Con un guión sólido y cautivante, las soberbias actuaciones de Sam y Kevin, y las permanentes resurrecciones que tienen también su antecedente cinéfilo en la Solyaris del tándem Stanislaw Lem-Andrei Tarkovsky, Moon no demuestra nada, excepto que el buen cine necesariamente debe ser de raíz católica (aunque lo hagan ateos, musulmanes o judíos) y que Jones tiene madera de narrador para tallar y llegar alto.

 

Unas pocas salvedades antes de retirarnos: la película adolece de algunas fallas técnicas. La principal y más grave es que en las tomas de exteriores la gravedad es la correcta (1/6 de la terrestre), pero que en el interior de la base la gravedad es la de la Tierra, algo totalmente imposible en la Luna. Asimismo, las comunicaciones en tiempo real (hay dos en la película) son imposibles entre la Tierra y la Luna debido a la distancia. Debería haber un retardo de varios segundos entre pregunta y respuesta, dado que no podemos ni podremos nunca modificar la velocidad a la que se mueven las ondas de radio (la velocidad de la luz, ya saben). Y, por último, ¿cómo es posible que Sam vea la Tierra llena desde el lado oscuro de la Luna?

 

A pesar de algunos enigmas pendientes (¿con quién juega al ping-pong Sam? ¿qué significa la presencia de Eve en la Luna dos veces?), la película es un producto redondo, primorosamente filigranado como por la sierra de un orfebre, exacto como el filo 22 de un cirujano, poderoso como un tifón en medio del verano.

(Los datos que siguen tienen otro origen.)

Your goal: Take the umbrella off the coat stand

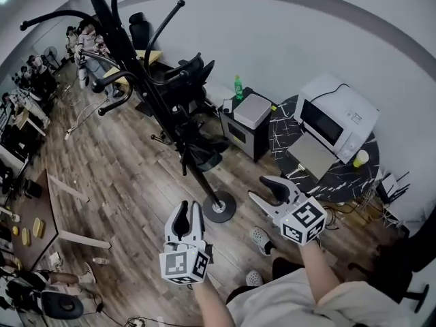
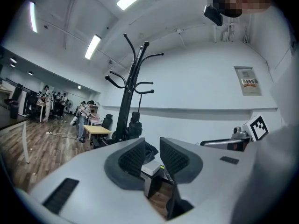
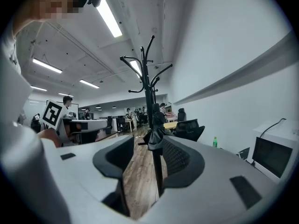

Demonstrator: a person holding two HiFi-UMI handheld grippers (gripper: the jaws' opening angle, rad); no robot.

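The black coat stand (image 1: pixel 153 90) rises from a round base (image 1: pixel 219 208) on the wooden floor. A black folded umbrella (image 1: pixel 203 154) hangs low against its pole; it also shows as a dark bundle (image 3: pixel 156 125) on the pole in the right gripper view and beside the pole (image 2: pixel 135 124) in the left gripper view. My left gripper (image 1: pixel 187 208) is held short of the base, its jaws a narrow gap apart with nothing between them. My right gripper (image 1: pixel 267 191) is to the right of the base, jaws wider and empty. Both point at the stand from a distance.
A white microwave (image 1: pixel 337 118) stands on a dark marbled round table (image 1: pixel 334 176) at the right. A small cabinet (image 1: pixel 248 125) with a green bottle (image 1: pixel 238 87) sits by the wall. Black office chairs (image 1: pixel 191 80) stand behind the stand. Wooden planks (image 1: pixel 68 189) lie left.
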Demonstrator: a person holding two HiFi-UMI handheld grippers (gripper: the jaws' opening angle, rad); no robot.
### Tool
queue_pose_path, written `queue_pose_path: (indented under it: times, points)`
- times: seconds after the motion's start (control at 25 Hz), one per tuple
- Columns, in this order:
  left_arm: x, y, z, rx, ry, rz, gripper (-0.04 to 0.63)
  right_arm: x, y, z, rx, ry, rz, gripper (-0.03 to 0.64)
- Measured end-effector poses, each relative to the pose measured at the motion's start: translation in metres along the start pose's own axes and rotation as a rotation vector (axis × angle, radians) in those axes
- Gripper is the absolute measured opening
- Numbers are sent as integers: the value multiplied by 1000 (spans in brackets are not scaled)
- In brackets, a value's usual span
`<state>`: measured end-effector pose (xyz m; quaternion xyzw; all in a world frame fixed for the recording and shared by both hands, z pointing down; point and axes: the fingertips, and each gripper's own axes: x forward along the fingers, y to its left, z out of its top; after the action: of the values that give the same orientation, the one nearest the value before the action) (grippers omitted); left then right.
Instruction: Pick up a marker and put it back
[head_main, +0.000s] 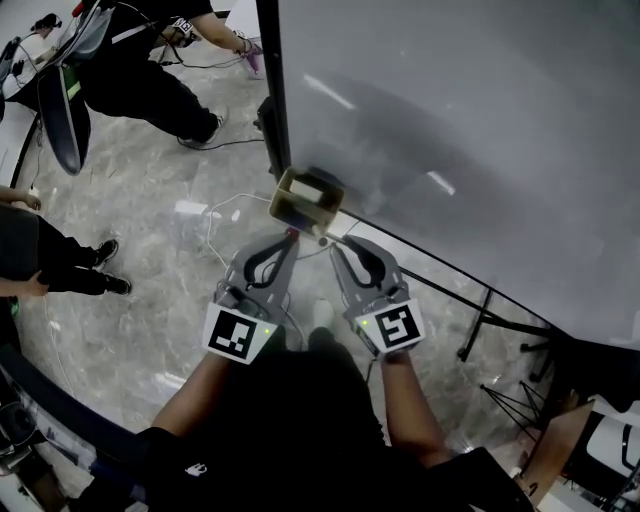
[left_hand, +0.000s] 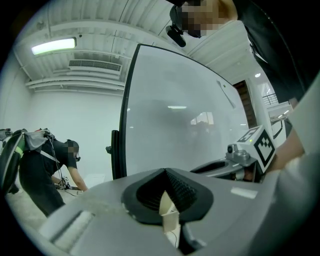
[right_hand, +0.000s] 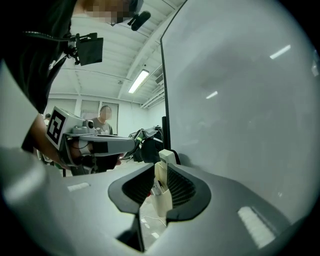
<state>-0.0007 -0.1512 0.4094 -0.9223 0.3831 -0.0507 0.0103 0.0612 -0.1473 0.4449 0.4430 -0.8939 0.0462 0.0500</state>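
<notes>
At frame centre the right gripper keeps its fingers released before a beige box-shaped marker holder; the left gripper seems clenched.

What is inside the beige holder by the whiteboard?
In the right gripper view, the beige holder shows what look like dark marker ends near its rim. Its walls cover everything lower, so how many there are cannot be told.
</notes>
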Motion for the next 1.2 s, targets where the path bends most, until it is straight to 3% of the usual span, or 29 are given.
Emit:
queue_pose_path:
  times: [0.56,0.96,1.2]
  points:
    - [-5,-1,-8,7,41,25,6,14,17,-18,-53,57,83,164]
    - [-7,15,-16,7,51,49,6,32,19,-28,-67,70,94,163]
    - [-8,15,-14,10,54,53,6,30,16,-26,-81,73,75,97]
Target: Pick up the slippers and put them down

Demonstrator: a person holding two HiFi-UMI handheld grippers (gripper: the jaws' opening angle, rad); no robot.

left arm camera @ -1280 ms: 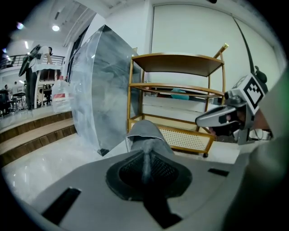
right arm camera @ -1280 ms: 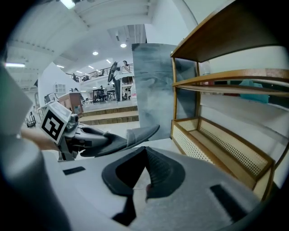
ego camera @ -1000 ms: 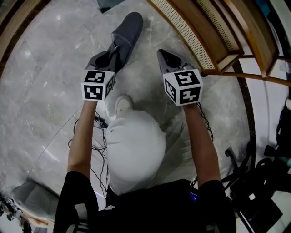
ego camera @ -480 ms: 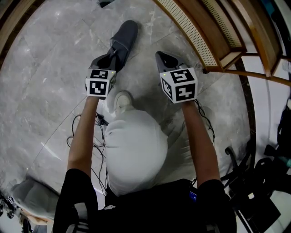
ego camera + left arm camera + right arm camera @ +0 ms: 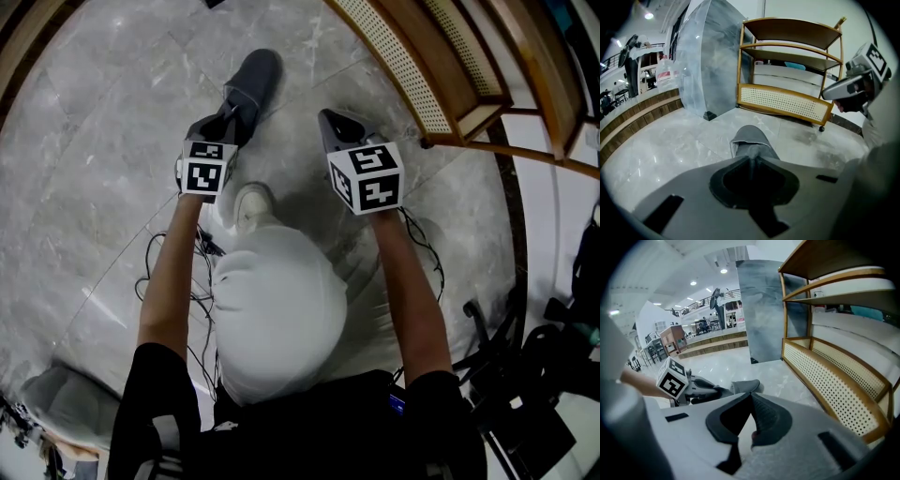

Y poblará los sueños del espectador durante largo tiempo, probando entonces que, en base a lo que puede pronosticarse a partir de esta inusual y genuina gran ópera prima, Duncan Jones no será posiblemente un Hitchcock ni un Carpenter, porque bien lo dice Almafuerte: «Todo lo alcanzarás, solemne loco, siempre que lo permita tu estatura». Pero sí es muy factible que, con su metro ochenta a cuestas, el inglés sí sea muy capaz de convertirse en el Kubrick del siglo XXI.